## Exercise data
━━━

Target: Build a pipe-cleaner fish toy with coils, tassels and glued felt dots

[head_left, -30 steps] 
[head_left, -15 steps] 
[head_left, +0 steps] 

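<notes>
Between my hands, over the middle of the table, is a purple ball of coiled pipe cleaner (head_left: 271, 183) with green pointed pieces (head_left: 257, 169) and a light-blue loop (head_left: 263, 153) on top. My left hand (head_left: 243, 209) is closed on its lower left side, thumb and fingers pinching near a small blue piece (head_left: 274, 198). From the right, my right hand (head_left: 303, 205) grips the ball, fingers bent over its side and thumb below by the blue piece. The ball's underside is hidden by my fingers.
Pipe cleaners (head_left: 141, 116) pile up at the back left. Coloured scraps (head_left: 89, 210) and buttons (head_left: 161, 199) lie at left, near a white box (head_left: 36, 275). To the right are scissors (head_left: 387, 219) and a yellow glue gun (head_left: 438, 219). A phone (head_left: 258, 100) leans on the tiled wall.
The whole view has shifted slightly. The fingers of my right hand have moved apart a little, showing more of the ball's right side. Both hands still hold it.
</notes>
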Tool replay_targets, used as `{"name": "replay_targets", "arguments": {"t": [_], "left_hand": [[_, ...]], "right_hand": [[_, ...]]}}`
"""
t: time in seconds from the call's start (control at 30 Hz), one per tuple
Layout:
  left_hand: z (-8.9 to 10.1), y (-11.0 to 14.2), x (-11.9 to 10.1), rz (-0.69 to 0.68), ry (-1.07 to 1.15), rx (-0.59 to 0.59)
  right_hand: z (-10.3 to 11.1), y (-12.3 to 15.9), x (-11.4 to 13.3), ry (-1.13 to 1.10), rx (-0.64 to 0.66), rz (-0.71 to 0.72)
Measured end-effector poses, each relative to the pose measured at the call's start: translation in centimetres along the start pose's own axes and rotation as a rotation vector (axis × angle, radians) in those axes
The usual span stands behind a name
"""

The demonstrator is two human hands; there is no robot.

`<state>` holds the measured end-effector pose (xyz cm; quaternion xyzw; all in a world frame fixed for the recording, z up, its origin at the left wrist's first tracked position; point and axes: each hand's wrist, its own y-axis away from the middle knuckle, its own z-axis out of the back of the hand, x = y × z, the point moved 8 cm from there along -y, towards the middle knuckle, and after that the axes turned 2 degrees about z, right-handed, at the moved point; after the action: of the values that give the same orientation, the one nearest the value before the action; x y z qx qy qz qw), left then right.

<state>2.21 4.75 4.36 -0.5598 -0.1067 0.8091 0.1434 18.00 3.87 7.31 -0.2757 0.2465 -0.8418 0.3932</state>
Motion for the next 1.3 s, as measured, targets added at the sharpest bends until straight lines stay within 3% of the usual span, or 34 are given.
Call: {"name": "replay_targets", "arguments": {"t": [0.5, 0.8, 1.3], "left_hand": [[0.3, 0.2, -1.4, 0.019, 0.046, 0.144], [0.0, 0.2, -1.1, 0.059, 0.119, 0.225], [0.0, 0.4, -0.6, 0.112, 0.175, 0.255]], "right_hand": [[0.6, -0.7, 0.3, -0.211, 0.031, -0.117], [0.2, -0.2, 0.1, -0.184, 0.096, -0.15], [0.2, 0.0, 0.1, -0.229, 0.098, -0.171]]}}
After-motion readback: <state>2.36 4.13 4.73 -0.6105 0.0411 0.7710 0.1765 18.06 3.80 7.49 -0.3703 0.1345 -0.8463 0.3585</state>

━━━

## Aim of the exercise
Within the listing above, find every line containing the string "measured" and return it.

## Solution to the exercise
Measured end-effector poses, each relative to the pose measured at the call's start: translation in centimetres along the start pose's own axes and rotation as a rotation vector (axis × angle, radians) in those axes
`<state>` holds the measured end-effector pose (xyz cm; quaternion xyzw; all in a world frame fixed for the recording, z up, its origin at the left wrist's first tracked position; point and axes: each hand's wrist, its own y-axis away from the middle knuckle, its own z-axis out of the back of the hand, x = y × z, the point moved 8 cm from there along -y, towards the middle knuckle, and after that the axes turned 2 degrees about z, right-handed, at the moved point; after the action: of the values that give the same orientation, the one nearest the value before the action; x y z qx qy qz qw), left then right.
Motion for the next 1.3 s, as measured, targets added at the sharpest bends until straight lines stay within 3% of the usual span, or 34 are given.

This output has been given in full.